## DIRECTIONS:
Determine the number of lines in the data that include the word "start", and write only that number.

## RAW DATA:
______________________________
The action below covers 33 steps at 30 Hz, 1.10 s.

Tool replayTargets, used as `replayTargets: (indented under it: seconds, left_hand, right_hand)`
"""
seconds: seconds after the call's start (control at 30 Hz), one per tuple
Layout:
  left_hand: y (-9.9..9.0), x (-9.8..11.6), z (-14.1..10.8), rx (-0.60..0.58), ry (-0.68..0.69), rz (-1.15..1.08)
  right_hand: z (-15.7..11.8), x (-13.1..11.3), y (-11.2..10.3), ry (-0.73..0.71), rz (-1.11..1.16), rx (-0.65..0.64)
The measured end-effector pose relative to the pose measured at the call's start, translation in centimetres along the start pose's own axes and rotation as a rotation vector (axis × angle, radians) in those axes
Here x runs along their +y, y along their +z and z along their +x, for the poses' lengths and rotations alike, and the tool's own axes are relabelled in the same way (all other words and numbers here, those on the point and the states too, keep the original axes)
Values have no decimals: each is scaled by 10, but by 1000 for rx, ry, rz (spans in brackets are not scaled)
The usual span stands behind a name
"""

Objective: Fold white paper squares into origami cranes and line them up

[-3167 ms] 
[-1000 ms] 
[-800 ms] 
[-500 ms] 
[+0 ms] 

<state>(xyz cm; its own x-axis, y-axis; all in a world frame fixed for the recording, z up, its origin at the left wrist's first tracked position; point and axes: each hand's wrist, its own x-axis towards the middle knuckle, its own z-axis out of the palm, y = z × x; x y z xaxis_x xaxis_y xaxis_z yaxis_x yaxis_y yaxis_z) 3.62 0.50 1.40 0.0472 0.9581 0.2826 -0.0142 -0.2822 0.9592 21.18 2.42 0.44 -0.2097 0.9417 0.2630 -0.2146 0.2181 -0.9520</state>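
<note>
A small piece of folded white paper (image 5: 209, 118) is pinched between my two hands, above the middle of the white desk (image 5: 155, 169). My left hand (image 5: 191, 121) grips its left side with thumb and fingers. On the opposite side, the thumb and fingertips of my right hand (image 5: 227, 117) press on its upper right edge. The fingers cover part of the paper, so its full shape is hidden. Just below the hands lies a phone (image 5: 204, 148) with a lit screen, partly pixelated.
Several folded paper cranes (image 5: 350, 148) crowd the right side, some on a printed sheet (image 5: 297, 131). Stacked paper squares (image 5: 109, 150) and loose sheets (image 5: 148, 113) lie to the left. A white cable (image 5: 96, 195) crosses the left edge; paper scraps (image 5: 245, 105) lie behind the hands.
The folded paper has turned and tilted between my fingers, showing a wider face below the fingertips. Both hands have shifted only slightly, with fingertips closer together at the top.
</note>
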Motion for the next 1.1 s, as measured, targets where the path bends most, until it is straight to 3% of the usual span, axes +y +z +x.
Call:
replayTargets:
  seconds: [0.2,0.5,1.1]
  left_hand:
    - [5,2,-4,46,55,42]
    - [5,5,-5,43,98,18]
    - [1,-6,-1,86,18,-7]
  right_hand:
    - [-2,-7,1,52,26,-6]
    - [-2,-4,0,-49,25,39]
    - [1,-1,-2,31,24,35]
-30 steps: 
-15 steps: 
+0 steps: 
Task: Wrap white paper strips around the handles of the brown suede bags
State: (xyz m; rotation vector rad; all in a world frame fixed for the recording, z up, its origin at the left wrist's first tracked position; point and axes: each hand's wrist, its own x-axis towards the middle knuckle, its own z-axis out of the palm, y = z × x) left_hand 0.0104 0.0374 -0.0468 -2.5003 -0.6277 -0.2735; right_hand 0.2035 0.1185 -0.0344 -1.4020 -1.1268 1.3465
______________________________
## ANSWER TO THIS PROBLEM:
2